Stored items
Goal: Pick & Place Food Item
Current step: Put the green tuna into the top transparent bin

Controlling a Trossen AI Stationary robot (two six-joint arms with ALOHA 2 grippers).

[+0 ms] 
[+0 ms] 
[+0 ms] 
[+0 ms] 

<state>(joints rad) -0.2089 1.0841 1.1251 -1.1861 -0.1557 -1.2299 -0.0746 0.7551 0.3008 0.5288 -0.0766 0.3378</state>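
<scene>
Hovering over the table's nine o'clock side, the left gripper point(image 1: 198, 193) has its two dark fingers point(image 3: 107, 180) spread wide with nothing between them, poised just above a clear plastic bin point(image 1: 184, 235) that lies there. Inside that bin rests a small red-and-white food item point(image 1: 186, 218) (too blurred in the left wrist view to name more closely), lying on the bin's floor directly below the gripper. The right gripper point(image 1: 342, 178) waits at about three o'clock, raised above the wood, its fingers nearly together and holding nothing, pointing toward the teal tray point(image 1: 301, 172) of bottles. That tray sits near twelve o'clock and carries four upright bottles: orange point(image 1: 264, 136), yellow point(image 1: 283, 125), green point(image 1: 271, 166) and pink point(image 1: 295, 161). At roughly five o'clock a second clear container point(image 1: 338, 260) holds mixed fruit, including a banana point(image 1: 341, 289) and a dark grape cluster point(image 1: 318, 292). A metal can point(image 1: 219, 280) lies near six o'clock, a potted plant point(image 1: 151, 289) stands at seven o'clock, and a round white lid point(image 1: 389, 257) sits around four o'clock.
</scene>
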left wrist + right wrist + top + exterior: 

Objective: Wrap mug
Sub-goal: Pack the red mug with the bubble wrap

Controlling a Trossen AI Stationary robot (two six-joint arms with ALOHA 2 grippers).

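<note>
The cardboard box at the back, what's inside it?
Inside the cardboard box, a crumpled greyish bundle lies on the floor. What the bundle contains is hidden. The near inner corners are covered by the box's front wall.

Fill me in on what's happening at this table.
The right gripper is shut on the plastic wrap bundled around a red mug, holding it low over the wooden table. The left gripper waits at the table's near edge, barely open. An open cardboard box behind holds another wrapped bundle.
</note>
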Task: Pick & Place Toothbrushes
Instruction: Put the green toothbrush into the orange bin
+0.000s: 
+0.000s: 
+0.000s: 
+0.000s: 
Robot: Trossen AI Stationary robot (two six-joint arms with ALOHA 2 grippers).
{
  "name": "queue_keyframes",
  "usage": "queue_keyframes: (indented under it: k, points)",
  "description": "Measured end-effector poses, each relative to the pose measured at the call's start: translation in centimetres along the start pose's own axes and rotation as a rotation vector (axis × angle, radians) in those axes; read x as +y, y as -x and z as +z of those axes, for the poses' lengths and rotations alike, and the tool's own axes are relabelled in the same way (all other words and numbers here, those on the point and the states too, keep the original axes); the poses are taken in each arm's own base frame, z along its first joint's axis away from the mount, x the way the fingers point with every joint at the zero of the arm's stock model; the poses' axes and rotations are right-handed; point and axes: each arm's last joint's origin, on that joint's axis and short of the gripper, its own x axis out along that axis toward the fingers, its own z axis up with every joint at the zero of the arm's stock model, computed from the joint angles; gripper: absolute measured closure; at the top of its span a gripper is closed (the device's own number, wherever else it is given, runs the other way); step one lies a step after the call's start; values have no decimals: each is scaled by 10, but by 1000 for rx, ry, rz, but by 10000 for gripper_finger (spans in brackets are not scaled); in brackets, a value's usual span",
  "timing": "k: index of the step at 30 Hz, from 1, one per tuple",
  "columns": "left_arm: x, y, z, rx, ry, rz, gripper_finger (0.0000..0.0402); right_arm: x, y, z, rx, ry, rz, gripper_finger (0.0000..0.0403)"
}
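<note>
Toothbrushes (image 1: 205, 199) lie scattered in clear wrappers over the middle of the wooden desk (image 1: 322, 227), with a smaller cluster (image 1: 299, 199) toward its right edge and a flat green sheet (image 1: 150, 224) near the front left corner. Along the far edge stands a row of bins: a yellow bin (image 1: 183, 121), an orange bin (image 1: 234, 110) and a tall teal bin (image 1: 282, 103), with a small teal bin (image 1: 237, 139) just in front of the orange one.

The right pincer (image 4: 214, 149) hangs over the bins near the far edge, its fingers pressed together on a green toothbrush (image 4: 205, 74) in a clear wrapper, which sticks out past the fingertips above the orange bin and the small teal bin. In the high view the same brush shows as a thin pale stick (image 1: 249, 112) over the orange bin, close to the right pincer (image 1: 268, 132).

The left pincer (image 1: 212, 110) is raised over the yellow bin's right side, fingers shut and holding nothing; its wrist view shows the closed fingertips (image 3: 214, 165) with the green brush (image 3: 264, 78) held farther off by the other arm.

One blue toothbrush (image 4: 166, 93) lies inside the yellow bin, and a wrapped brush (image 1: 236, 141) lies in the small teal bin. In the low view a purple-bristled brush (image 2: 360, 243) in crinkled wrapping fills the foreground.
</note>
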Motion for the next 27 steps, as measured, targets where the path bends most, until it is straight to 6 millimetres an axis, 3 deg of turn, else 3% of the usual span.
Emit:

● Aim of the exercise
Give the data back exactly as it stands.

● Solution below
Goal: Pick & Place Food Item
Current step: Put the green tuna into the top transparent bin

Controlling a Trossen AI Stationary robot (two six-joint arms with ALOHA 2 grippers).

[+0 ms] 
[+0 ms] 
[+0 ms] 
[+0 ms] 

<state>(joints rad) -0.2089 1.0841 1.1251 -1.1861 -0.1557 -1.2299 -0.0746 0.7551 0.3008 0.5288 -0.0766 0.3378</state>
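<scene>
Hovering over the table's nine o'clock side, the left gripper point(image 1: 198, 193) has its two dark fingers point(image 3: 107, 180) spread wide with nothing between them, poised just above a clear plastic bin point(image 1: 184, 235) that lies there. Inside that bin rests a small red-and-white food item point(image 1: 186, 218) (too blurred in the left wrist view to name more closely), lying on the bin's floor directly below the gripper. The right gripper point(image 1: 342, 178) waits at about three o'clock, raised above the wood, its fingers nearly together and holding nothing, pointing toward the teal tray point(image 1: 301, 172) of bottles. That tray sits near twelve o'clock and carries four upright bottles: orange point(image 1: 264, 136), yellow point(image 1: 283, 125), green point(image 1: 271, 166) and pink point(image 1: 295, 161). At roughly five o'clock a second clear container point(image 1: 338, 260) holds mixed fruit, including a banana point(image 1: 341, 289) and a dark grape cluster point(image 1: 318, 292). A metal can point(image 1: 219, 280) lies near six o'clock, a potted plant point(image 1: 151, 289) stands at seven o'clock, and a round white lid point(image 1: 389, 257) sits around four o'clock.
</scene>
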left wrist + right wrist + top + exterior: 

Objective: Wrap mug
Sub-goal: Pack the red mug with the bubble wrap

Controlling a Trossen AI Stationary robot (two six-joint arms with ALOHA 2 grippers).

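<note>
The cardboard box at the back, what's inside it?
Inside the cardboard box, a crumpled greyish bundle lies on the floor. What the bundle contains is hidden. The near inner corners are covered by the box's front wall.

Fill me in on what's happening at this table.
The right gripper is shut on the plastic wrap bundled around a red mug, holding it low over the wooden table. The left gripper waits at the table's near edge, barely open. An open cardboard box behind holds another wrapped bundle.
</note>
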Task: Pick & Place Toothbrushes
Instruction: Put the green toothbrush into the orange bin
+0.000s: 
+0.000s: 
+0.000s: 
+0.000s: 
Robot: Trossen AI Stationary robot (two six-joint arms with ALOHA 2 grippers).
{
  "name": "queue_keyframes",
  "usage": "queue_keyframes: (indented under it: k, points)",
  "description": "Measured end-effector poses, each relative to the pose measured at the call's start: translation in centimetres along the start pose's own axes and rotation as a rotation vector (axis × angle, radians) in those axes; read x as +y, y as -x and z as +z of those axes, for the poses' lengths and rotations alike, and the tool's own axes are relabelled in the same way (all other words and numbers here, those on the point and the states too, keep the original axes); the poses are taken in each arm's own base frame, z along its first joint's axis away from the mount, x the way the fingers point with every joint at the zero of the arm's stock model; the poses' axes and rotations are right-handed; point and axes: each arm's last joint's origin, on that joint's axis and short of the gripper, its own x axis out along that axis toward the fingers, its own z axis up with every joint at the zero of the arm's stock model, computed from the joint angles; gripper: absolute measured closure; at the top of its span a gripper is closed (the device's own number, wherever else it is given, runs the other way); step one lies a step after the call's start; values have no decimals: each is scaled by 10, but by 1000 for rx, ry, rz, but by 10000 for gripper_finger (spans in brackets are not scaled); in brackets, a value's usual span",
  "timing": "k: index of the step at 30 Hz, from 1, one per tuple",
  "columns": "left_arm: x, y, z, rx, ry, rz, gripper_finger (0.0000..0.0402); right_arm: x, y, z, rx, ry, rz, gripper_finger (0.0000..0.0403)"
}
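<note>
Toothbrushes (image 1: 205, 199) lie scattered in clear wrappers over the middle of the wooden desk (image 1: 322, 227), with a smaller cluster (image 1: 299, 199) toward its right edge and a flat green sheet (image 1: 150, 224) near the front left corner. Along the far edge stands a row of bins: a yellow bin (image 1: 183, 121), an orange bin (image 1: 234, 110) and a tall teal bin (image 1: 282, 103), with a small teal bin (image 1: 237, 139) just in front of the orange one.

The right pincer (image 4: 214, 149) hangs over the bins near the far edge, its fingers pressed together on a green toothbrush (image 4: 205, 74) in a clear wrapper, which sticks out past the fingertips above the orange bin and the small teal bin. In the high view the same brush shows as a thin pale stick (image 1: 249, 112) over the orange bin, close to the right pincer (image 1: 268, 132).

The left pincer (image 1: 212, 110) is raised over the yellow bin's right side, fingers shut and holding nothing; its wrist view shows the closed fingertips (image 3: 214, 165) with the green brush (image 3: 264, 78) held farther off by the other arm.

One blue toothbrush (image 4: 166, 93) lies inside the yellow bin, and a wrapped brush (image 1: 236, 141) lies in the small teal bin. In the low view a purple-bristled brush (image 2: 360, 243) in crinkled wrapping fills the foreground.
</note>
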Motion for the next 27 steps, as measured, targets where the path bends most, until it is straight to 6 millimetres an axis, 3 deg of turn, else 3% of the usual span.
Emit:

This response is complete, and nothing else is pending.